Laws prohibiting the denial of the Holocaust have been passed in Belgium, the Czech Republic and Germany, among other countries, yet Holocaust denial is still with us, and its proponents continue to find new followers. At the same time, denial contributes to the erasure of the history of African enslavement in UK politics and wider culture. Today, Britain’s role in slavery and its legacy remains widely disregarded.
In bringing together discussions around the Holocaust and slavery, our panel of experts will explore how and why denial operates. Why do individuals and society ‘turn a blind eye’? What drives people to reject the truth? How can psychoanalytic and psychosocial perspectives illumine the processes of denial? And how can the ever-changing forms of denial be challenged and overcome?
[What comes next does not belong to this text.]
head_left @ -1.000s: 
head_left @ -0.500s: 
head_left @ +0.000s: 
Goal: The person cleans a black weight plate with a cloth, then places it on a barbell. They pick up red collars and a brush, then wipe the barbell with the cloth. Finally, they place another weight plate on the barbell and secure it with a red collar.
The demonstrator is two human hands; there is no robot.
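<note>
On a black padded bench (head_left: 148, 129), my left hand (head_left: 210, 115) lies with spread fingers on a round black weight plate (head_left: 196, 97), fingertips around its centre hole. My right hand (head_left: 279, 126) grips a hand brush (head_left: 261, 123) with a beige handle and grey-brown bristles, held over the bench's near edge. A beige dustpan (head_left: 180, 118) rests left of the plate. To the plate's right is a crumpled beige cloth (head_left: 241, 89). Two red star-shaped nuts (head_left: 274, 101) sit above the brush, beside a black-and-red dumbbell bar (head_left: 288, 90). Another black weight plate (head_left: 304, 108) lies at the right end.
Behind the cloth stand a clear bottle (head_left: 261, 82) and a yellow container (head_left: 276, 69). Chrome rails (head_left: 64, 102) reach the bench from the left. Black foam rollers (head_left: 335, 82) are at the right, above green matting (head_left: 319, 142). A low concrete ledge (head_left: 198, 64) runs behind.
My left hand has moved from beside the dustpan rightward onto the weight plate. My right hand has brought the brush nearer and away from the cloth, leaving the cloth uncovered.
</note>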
In an era of fake news, post-truth and alternative facts, these are urgent questions for our times.
Speakers
Caroline Bressey, Reader in Cultural and Historical Geography at University College London, author of Empire, Race and Anti-Caste (Bloomsbury, 2013).
Keith Kahn-Harris, Senior Lecturer at Leo Baeck College, Associate Lecturer at Birkbeck, University of London, author of Denial: The Unspeakable Truth (Notting Hill Editions, 2018).
Bruna Seu, Professor of Psychosocial Studies at Birkbeck, University of London, author of Passivity Generation: Human Rights and Everyday Morality (Palgrave Macmillan, 2013).
Panel discussion chaired by Dr Brendan McGeever, Pears Institute for the study of Antisemitism, Birkbeck, University of London.